“You have Sickle/Beta-plus Thalassemia. I am going to write you a prescription for folic acid.”
Over the years, I have learned that taking care of your health is a big part of being a prepper. It is important to be in the best shape possible, both physically and mentally should an emergency situation arise. It is important to be knowledgeable about any health conditions you may have and how to treat them.
I didn’t learn I had sickle cell until I was 23 years old and only after having a major crisis.
After months of hospitalization, doctors’ visits, daily blood tests, and misdiagnosis after misdiagnosis, I finally knew what was wrong with me. Looking back on occurrences in my life, it all made sense. Always having aches and pains, especially when I didn’t drink enough water. I have sickle cell and I found out after having a crisis that nearly ended my life.
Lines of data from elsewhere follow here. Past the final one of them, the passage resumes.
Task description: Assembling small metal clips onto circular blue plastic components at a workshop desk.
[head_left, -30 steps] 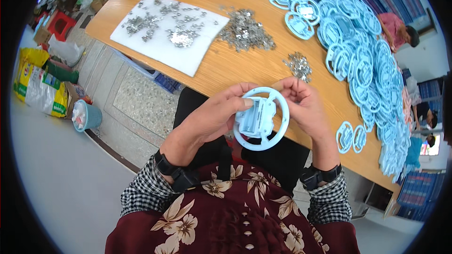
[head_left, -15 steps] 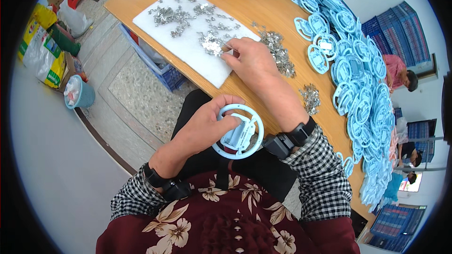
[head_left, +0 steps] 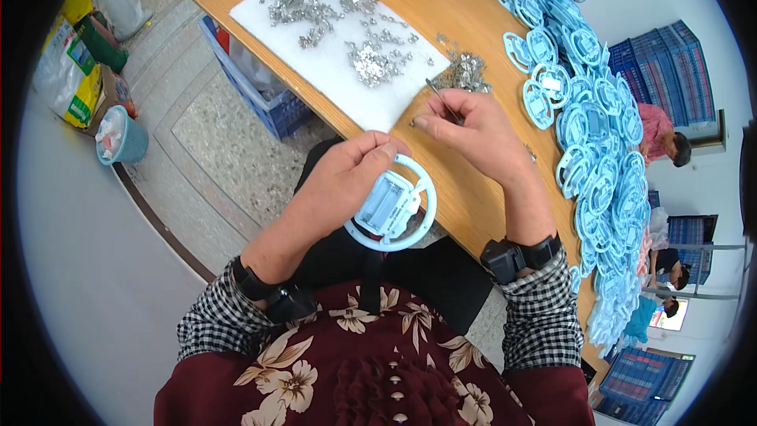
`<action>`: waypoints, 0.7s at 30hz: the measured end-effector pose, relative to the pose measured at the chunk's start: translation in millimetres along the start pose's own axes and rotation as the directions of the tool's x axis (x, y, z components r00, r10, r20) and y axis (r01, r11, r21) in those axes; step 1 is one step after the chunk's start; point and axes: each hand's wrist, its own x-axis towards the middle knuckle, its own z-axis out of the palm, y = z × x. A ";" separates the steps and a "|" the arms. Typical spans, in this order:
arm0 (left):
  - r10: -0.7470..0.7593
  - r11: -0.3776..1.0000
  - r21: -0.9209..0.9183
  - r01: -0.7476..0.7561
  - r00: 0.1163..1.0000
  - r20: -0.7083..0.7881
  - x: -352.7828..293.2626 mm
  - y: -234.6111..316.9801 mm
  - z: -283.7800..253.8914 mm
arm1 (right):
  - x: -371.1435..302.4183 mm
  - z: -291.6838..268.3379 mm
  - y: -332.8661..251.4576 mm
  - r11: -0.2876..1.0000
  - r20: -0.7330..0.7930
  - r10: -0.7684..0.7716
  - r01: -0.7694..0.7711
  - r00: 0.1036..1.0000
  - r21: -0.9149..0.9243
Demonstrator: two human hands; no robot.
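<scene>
My left hand [head_left: 347, 177] pinches the upper rim of a light blue plastic toy steering wheel [head_left: 423, 213], with the wheel's rectangular recess facing up. Just to the right, above the table edge, my right hand [head_left: 481, 130] grips a thin dark tool that looks like tweezers [head_left: 446, 102]. A tiny piece shows by my right fingertips, too small to make out. Beyond both hands lies a white foam pad [head_left: 276, 39] with many small silvery metal pieces [head_left: 374, 65] scattered over it. Another heap of metal pieces [head_left: 465, 71] rests on the wood beside the pad.
Many light blue wheels [head_left: 595, 122] are piled along the right side of the wooden table [head_left: 489, 24]. A blue crate [head_left: 276, 114] stands below the table's left edge. On the floor at left are a waste bin [head_left: 130, 142] and bags. Other people [head_left: 658, 134] sit farther right.
My right hand has drawn back from the metal pieces on the pad toward the wheel. My left thumb has shifted from the wheel's middle to its upper rim.
</scene>
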 end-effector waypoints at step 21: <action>-0.072 0.971 0.237 0.025 0.979 0.190 0.4 -19.9 82.6 | -139.2 12.5 34.6 0.860 -0.265 0.221 -0.060 0.939 0.507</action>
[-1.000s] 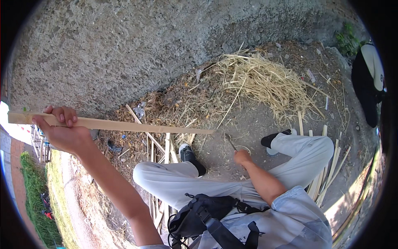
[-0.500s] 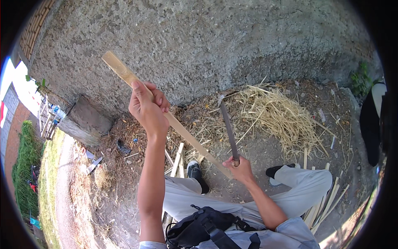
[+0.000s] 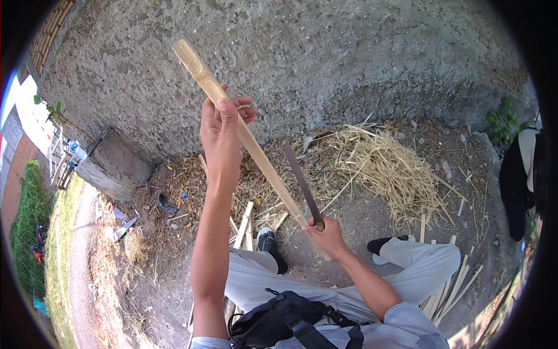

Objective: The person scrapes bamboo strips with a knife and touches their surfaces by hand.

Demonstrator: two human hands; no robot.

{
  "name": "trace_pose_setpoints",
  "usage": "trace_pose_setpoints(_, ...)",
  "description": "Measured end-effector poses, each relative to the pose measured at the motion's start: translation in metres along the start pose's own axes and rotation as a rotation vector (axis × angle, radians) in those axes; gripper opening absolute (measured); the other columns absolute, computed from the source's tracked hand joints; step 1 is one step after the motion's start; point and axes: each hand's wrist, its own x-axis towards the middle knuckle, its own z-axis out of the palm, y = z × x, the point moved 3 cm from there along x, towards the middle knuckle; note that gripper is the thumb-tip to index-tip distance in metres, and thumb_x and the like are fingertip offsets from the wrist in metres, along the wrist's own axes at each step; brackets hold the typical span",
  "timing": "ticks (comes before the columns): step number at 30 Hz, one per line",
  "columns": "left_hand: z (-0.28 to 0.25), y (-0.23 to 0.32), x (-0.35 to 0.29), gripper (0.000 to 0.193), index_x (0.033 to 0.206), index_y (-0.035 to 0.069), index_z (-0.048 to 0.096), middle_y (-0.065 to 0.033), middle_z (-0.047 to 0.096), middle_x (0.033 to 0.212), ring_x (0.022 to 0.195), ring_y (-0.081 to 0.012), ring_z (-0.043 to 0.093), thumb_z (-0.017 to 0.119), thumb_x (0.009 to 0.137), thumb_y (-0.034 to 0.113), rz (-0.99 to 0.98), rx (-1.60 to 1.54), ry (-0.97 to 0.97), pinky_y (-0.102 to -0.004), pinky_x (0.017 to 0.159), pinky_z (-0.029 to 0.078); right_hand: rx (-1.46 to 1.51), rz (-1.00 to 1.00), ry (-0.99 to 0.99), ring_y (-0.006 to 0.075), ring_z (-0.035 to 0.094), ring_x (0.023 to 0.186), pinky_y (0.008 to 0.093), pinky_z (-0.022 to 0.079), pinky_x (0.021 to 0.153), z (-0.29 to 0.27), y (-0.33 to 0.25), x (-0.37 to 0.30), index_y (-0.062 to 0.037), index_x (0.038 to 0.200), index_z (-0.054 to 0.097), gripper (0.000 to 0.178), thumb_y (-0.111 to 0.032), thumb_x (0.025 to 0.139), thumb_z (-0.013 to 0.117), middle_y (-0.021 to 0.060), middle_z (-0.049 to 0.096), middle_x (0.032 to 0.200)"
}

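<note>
A long pale bamboo strip (image 3: 263, 161) slants from upper left down to the right, a node showing near its upper end. My left hand (image 3: 218, 136) holds it below that node, thumb pressed along it and fingers loosely extended behind. In my right hand (image 3: 328, 237) is the handle of a long dark-bladed knife (image 3: 302, 185), its blade pointing up and away from me. The strip's lower end meets the right hand's thumb and fingers beside the handle. Strip and blade stand apart except near that hand.
Beyond my feet lies a heap of thin bamboo shavings (image 3: 395, 168) against a rough grey wall (image 3: 302, 64). Split bamboo pieces (image 3: 456, 291) rest by my right leg, more strips (image 3: 244, 224) by my left foot. A stone block (image 3: 119, 163) stands at left.
The strip has turned steeper and its upper end has risen to the right. My left hand's fingers have loosened and spread. The knife blade has tilted leftward.
</note>
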Motion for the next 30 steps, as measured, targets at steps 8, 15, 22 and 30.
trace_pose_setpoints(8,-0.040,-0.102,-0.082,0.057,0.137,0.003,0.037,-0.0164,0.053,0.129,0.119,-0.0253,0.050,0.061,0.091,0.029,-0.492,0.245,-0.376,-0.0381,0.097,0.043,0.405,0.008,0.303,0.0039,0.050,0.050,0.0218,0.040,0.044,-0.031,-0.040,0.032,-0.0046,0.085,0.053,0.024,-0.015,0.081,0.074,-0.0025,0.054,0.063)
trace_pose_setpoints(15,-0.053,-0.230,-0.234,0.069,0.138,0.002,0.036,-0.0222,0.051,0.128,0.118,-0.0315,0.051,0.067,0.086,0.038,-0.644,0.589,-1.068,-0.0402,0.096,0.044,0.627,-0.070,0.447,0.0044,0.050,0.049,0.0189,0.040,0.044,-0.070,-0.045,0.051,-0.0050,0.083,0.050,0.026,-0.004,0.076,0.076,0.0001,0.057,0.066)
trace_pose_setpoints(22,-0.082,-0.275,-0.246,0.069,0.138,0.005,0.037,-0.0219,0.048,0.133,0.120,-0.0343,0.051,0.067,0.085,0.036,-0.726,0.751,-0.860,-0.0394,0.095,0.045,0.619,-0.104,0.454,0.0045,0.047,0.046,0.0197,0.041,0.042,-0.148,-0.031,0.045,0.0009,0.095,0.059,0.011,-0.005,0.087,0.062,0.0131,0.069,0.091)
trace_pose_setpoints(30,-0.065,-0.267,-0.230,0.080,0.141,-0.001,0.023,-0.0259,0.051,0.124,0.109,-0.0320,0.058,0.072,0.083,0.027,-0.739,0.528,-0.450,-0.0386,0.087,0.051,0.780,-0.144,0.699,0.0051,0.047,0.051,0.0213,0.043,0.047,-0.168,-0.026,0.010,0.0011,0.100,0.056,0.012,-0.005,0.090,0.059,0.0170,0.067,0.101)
I came home from work with a pain in my knee. As the night went on, the pain became worse. My mother suggested I go take a hot bath in an attempt to ease the pain. As I sat in the hot water, I felt the pain radiate from my knee down my leg and then the other leg began to have pain. Before long, the pain was intolerable and I could no longer stand. My family helped me get dressed, carried me to the car and took me to the emergency room. At the emergency room triage area they took my information and began asking questions about the pain I was having. Shortly after that I passed out. When I woke up it was a day or two later.
During the time I was unconscious, my mother says I was given tests and blood transfusions. But even after all of that, there still was not a diagnosis for what happened to me or what was wrong. At one point, the CDC was called in and I remember being quarantined.
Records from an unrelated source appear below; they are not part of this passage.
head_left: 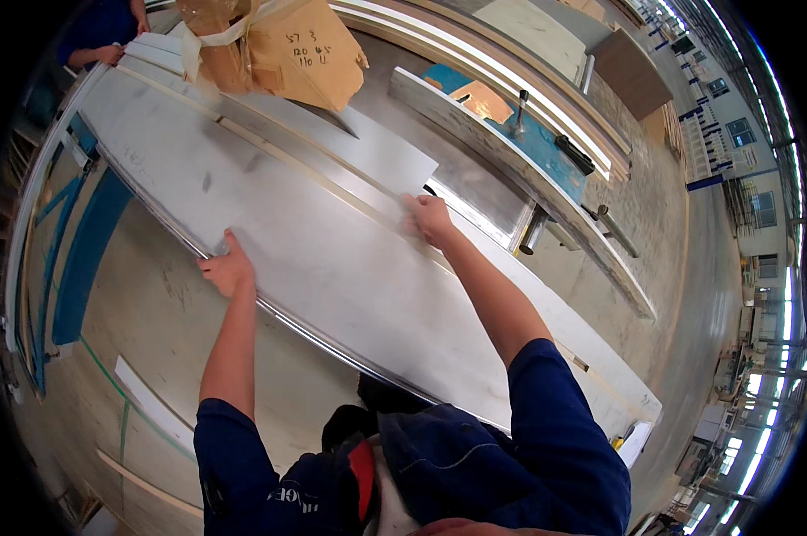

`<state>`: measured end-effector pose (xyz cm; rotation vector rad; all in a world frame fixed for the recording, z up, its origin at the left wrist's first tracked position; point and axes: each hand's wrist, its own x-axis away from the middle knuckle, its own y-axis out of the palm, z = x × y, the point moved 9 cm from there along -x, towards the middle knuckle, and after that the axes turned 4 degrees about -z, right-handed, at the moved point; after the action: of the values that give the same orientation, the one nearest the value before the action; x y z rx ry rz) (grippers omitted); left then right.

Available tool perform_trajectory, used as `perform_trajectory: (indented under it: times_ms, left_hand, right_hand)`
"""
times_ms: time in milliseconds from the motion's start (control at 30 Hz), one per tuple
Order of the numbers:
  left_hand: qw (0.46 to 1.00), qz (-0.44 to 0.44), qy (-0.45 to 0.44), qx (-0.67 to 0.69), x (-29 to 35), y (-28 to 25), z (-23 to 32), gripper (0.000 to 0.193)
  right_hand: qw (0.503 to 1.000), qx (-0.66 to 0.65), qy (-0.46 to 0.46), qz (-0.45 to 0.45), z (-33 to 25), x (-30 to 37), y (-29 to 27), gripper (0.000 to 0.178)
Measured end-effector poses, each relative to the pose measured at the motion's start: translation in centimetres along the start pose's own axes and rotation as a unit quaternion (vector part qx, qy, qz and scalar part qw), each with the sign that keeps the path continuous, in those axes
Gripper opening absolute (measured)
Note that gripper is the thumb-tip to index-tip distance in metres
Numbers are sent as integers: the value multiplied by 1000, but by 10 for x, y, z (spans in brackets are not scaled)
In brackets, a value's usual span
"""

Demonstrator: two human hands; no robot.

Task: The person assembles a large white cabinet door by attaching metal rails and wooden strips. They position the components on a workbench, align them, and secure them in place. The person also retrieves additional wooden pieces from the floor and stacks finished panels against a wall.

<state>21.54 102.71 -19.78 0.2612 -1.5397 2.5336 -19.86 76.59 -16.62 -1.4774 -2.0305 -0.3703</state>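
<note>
A long pale grey panel [332, 268] with a metal-trimmed near edge stretches from far left to near right before me. My left hand [229, 268] grips that near edge, its thumb on top and its fingers curled at the rim. Closed and slightly blurred, my right hand [432, 221] is over the far side of the panel, beside a narrow cream strip [310, 181] that runs lengthwise. What its fingers hold, if anything, is hidden. A thinner grey sheet [395, 154] lies along the panel's far side, its corner close to my right hand.
A torn brown cardboard piece [310, 54] rests on the far end, near a co-worker's hand [110, 54]. Beyond the panel is a blue-topped bench [560, 165] with tools and a long rail [520, 179]. A blue frame [91, 259] stands at left. A yellow-and-black tool [617, 442] lies near right.
</note>
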Motion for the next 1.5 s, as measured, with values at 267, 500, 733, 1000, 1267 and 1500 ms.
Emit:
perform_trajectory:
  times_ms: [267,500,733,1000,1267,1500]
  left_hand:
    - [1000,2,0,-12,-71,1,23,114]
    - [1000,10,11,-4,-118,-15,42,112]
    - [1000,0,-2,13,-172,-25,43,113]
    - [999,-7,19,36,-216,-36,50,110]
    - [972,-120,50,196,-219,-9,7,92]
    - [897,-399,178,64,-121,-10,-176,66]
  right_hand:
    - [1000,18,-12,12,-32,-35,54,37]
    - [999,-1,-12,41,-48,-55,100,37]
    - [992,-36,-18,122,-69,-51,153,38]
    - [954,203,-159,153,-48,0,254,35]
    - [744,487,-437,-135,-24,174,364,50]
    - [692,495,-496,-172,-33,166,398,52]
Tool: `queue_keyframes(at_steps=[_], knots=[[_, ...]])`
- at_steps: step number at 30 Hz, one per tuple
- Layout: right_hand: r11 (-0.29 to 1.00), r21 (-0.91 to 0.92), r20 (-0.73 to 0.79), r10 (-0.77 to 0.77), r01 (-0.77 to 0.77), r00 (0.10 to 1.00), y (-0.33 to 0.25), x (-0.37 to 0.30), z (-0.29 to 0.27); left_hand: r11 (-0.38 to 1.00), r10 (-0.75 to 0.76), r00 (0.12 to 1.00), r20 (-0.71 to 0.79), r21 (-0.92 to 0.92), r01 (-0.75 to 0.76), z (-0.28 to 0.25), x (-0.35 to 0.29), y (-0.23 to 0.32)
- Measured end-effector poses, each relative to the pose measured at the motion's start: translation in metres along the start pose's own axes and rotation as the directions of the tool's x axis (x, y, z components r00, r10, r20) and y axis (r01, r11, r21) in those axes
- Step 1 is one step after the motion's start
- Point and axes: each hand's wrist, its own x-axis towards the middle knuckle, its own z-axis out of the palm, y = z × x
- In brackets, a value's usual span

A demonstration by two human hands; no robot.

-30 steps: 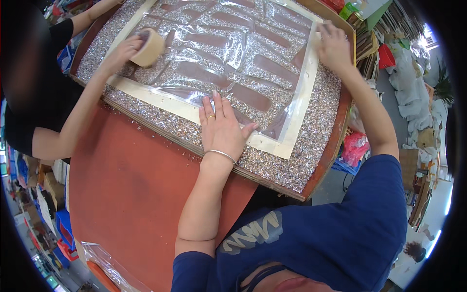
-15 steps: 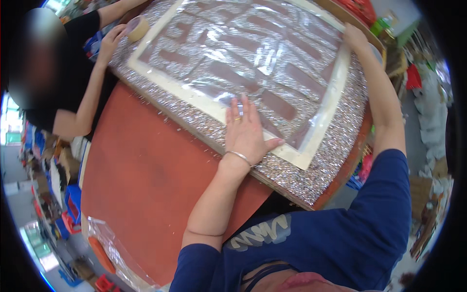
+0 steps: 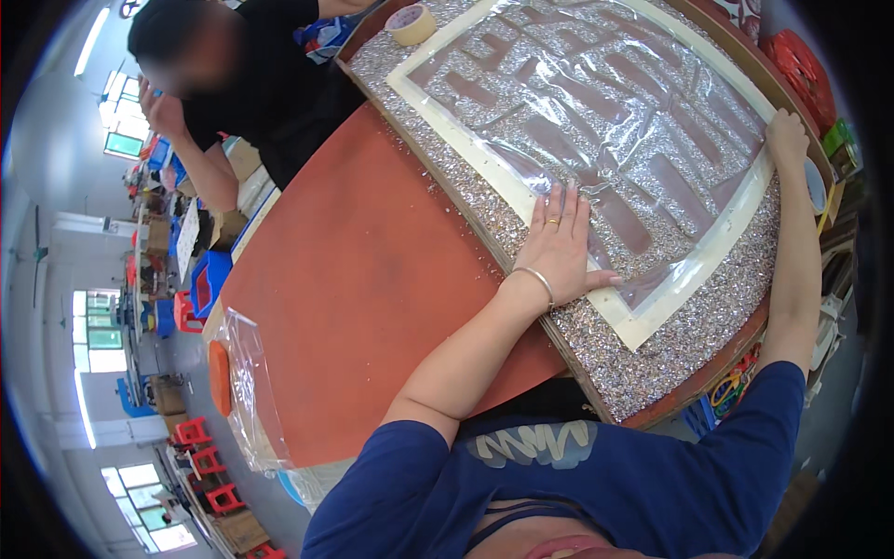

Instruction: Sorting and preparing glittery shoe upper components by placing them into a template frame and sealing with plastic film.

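Observation:
A clear plastic sheet with a cream border and brownish rectangular patches lies on a tray filled with glittering small stones. My left hand rests flat on the sheet's near border, fingers stretched out and thumb apart. At the right border is my right hand, its fingers curled down over the edge of the sheet; the fingertips are partly hidden. A roll of cream tape sits on the stones by the sheet's far left corner.
The tray's wooden rim overlaps a reddish-brown table with scattered stones. A co-worker in black is at the far left. Clear plastic film hangs at the table's left edge. A red bag lies beyond the tray.
The view has turned, so the tray appears farther right. The co-worker's hand has left the tape roll and is raised near the head. My hands stay at the same places on the sheet.

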Motion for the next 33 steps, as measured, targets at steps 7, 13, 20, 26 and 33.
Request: queue_keyframes(at_steps=[7, 13, 20, 26, 33], knots=[[0.871, 0.491, -0.188, 0.135, -0.026, 0.973, 0.006, 0.016, 0.005, 0.992, -0.059, 0.988, -0.14, 0.106, 0.074, 0.003, 0.019, -0.013], [0.589, 0.807, -0.251, 0.271, 0.046, 0.929, -0.001, 0.02, 0.009, 0.802, -0.538, 0.796, -0.275, 0.122, 0.584, -0.024, 0.032, -0.05], [-0.193, 0.951, 0.264, 0.106, -0.241, 0.958, 0.02, 0.042, 0.035, 0.743, -0.653, 0.718, -0.241, -0.021, 0.669, -0.016, 0.047, -0.053], [0.049, 0.999, -0.007, 0.132, 0.001, 0.991, 0.003, 0.031, 0.021, 0.745, -0.654, 0.712, -0.258, -0.052, 0.665, -0.019, 0.047, -0.053], [0.389, 0.918, -0.1, 0.045, 0.075, 0.994, 0.023, 0.045, 0.06, 0.763, -0.638, 0.712, -0.293, -0.115, 0.636, -0.012, 0.047, -0.055]])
At one point, they wanted to perform a bone marrow biopsy. The initial attempt at this procedure was unsuccessful. Apparently, the doctor thought he would be able to shove the biopsy needle in my back with ease without having to use anesthesia or anything else. My cries of pain and disgust made him unable to complete the biopsy at that time. After I was discharged, I went back in for the procedure as an outpatient. At that time, anesthesia was given and the biopsy was performed. The results of the biopsy puzzle me to this day. I often wonder, given the events taken together, if perhaps the biopsy was done improperly, but at this point, no one will ever know. The results showed that I had “crystals” in my bone marrow. The doctor, when discussing the results with me, asked if I had ever injected anything into my bone marrow. I said “no”, internally outraged, but realizing that sometimes people do strange things so perhaps it was not out of the realm of possibility that someone might inject something into their bones. I also began to have little legions/rash spots on my body (mostly my arms and abdominal area.) Subsequent tests and biopsies of the spots were inconclusive. No one was ever able to figure out what was causing the rashes. I am not sure if it was even caused by what would become my initial diagnosis but no one seemed to know what was happening.